John Honeyman, Washington's Spy?


If you’re interested in the espionage and intelligence wars of the American Revolution, then you might want to read my brand-new article examining the strange case of John Honeyman, who is alleged to have helped General George Washington inflict defeats on the British during the dismal winter of 1776-77. I cast doubt on the story, and investigate its origins. What I came up with might surprise you. 

I originally became interested in Honeyman after I was asked, at the end of almost talk I gave about the Culper Ring — Washington’s most successful network during the War of Independence — about what I thought of him. Not knowing anything about it, I tended to hedge a bit. During a quiet spell a few months ago, I reopened the “case” and sent the article off to Studies in Intelligence, the CIA’s scholarly journal. 

It went online earlier today — what with the Hugh Trevor-Roper and the Don Higginbotham posts, it’s been a busy couple of hours — and you can download the PDF here.
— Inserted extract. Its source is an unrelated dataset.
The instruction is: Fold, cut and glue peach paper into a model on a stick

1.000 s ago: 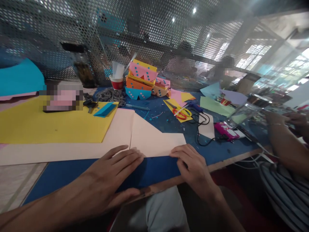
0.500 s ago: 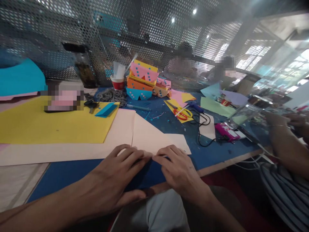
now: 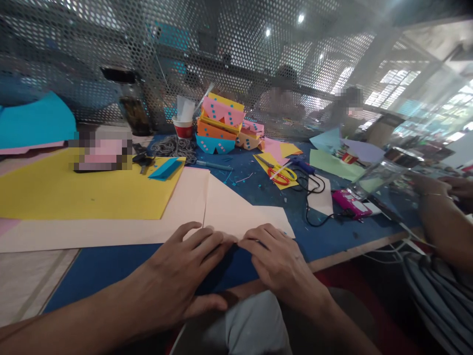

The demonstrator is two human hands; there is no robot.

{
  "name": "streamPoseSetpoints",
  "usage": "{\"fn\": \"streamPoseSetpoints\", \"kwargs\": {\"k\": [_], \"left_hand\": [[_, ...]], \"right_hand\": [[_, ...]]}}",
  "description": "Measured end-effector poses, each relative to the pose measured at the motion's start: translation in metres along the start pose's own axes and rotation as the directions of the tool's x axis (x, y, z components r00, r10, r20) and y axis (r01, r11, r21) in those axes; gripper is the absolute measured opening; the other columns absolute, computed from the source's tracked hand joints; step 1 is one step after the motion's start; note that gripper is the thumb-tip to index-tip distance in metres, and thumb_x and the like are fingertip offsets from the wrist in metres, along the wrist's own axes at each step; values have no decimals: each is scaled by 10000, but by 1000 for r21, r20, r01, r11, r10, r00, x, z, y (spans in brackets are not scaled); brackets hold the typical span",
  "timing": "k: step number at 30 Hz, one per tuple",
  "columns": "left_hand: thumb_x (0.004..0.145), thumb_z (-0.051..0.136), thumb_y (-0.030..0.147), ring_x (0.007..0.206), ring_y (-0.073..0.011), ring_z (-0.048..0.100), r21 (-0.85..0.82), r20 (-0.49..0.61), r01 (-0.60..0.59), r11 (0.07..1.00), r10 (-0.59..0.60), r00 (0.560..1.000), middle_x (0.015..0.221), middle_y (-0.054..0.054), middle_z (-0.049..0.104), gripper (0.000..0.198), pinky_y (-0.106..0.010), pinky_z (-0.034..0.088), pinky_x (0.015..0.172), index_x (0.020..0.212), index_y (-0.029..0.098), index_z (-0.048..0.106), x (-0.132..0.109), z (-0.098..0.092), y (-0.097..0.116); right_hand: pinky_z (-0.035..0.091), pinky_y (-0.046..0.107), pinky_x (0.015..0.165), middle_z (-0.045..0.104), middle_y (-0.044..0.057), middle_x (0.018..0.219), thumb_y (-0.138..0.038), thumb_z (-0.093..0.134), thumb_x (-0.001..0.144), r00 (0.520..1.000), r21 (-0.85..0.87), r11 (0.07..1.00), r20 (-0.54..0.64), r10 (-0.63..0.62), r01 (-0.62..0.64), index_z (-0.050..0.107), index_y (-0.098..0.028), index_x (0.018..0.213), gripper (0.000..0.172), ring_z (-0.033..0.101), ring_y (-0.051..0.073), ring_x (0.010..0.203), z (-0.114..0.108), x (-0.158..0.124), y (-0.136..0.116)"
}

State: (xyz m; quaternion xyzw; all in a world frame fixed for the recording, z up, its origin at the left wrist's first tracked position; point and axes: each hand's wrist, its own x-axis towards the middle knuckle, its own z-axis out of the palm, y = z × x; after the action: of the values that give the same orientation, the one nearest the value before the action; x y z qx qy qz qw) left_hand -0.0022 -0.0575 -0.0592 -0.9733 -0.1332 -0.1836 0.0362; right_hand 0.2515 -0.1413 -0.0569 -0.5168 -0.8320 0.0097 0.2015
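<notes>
A large pale peach paper sheet [image 3: 185,207] lies on the blue table top [image 3: 111,266], its right part folded into a slanted flap [image 3: 236,212]. My left hand [image 3: 181,271] lies flat with fingers spread, fingertips pressing the flap's near edge. My right hand [image 3: 277,259] rests beside it, fingers stretched along the same folded edge, touching the paper. Neither hand grips anything.
A yellow sheet [image 3: 81,190] lies at the left, with a small blue folded piece [image 3: 164,168]. Stacked paper crafts [image 3: 219,128] and a red cup [image 3: 184,129] stand by the mesh wall. Orange scissors [image 3: 279,173], a black cable [image 3: 314,197], and another person's arm [image 3: 443,222] are at the right.
My right hand slid left along the fold's near edge, from the flap's right corner to beside my left hand. The left hand stayed in place.
</notes>
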Motion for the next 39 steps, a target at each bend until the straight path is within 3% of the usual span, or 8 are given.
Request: {"fn": "streamPoseSetpoints", "kwargs": {"k": [4,8,11,14,18,27,39], "left_hand": [[1013,496,766,1232,-316,604,-45,20,20,999,-19,1000,1402,-100,690,742,-491,318,1142,1477,191,550,0,-1,1],[1075,501,624,1169,-304,614,-117,7,49,992,-49,999,1347,-83,698,543,-483,382,1055,1442,231,580,5,4,-6],[1122,448,431,991,-273,632,-155,2,124,980,-125,992,1101,-52,724,313,-453,428,903,1223,262,691,19,10,-13],[1057,512,268,881,-256,626,-198,81,230,953,-218,973,948,-44,713,202,-416,421,799,970,237,691,39,13,-17],[970,606,247,887,-281,631,-188,181,373,909,-341,922,892,-38,715,78,-428,421,792,905,235,647,59,12,-16],[926,616,265,901,-302,646,-153,246,434,888,-392,887,877,-41,715,77,-455,430,805,853,241,607,64,8,-14],[926,576,303,850,-305,633,-165,241,431,887,-387,890,835,-49,696,129,-441,411,777,812,242,576,64,9,-16]], "right_hand": [[508,415,934,718,44,1125,-48,550,993,997,66,995,-16,69,-68,682,-222,1141,263,620,238,1074,-4,5,2],[479,387,881,721,26,1018,-123,627,991,968,195,954,-61,243,-227,669,-221,963,110,642,215,988,1,20,4],[435,394,887,730,6,1016,-98,661,928,953,204,937,-41,299,-285,670,-229,988,144,649,205,963,7,31,6],[397,398,879,726,-1,964,-71,650,872,945,187,930,-26,325,-315,665,-228,982,192,636,215,974,10,35,6],[380,399,889,713,5,960,-89,640,843,937,194,922,-26,348,-336,662,-226,988,201,616,222,979,11,34,6],[377,416,932,699,14,986,-76,603,798,930,206,909,3,369,-361,659,-217,1009,261,600,237,1023,10,35,4],[388,401,902,708,20,976,-16,582,753,915,202,900,-44,402,-386,656,-231,1013,346,622,239,1011,3,24,15]]}}
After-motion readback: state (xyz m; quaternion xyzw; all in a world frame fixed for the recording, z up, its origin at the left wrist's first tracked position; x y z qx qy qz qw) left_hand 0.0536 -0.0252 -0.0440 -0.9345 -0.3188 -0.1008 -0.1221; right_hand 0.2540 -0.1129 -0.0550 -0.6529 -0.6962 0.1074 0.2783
You can read the entire issue, if you should be so inclined, here

Posted by Alexander Rose,


2 Responses to “John Honeyman, Washington's Spy?”

  1. 1 Teapot Army

    Hmm, sounds like interesting stuff!

  2. I found the children of John Honeyman in a small museum on the east side of the Delaware near where Washinton crossed. I was from his WILL The story of his children were five sons and two daughters. What I found in the museum records was he had five daughters and two sons with dates of each and marriages. I am a descendent of his daughter Eleanor my third great grandmother who married Abram Porter my third great grandfather settled at Ossian Center near Dansville, New York
    Children of John Honeyman:
    1. Jane, who never married died in 1836, age seventy “she was tall, ststely woman large in frame and badly club footed in both feet. She was a dressmatker, but grace of manners and intelligence beyond her other sisters.” Aunt Jane named in Judge Van Dyke’s narrative.
    2. Eleanor, born 1772 died? married Abram Porter and early removed to northwestern New York, settled in Ossian Center near Dansville, N. Y. Records at the Presbyterian Church built 1818 were members and daughter was confirmed there. Abram was born 1773 in Hunterdon N.J. died in Utica Mich.
    3. Margaret, born 1767 dued un 1821 married first to William Henry lived in the vicinity of Lamington, second to George Armstrong.
    4. John, born died 1830, a farmer residing near the parental home, married Catherine Covert. Among his living descendents os Rev. Melvin Honeyman, of Olean, N.Y. and Robert M. Honeyman, of Norristown, Pa. had six sons.
    5. Mary, was known as the “Beauty” married Mattias Lane, resided in Bedminster township rented farms but did not own any.
    6. James, born in 1776 died in 1824 lived in New Germantown, N. J. married Mary Miller of Warren County. He was the father of Dr. John Honeyman and Robert M. Honeyman, merchant, both of New Germantown.
    7. Sarah, born 1780 died 1845 married Abraham Van Dyke, mothe of Judge Van Dyke, of the New Jersey Supreme Court, and grandmother of Dr. John C. Van Dyke amous author and litteraqteur, of New Brunswick, N.J. and Theodore S. Van Dyke of California.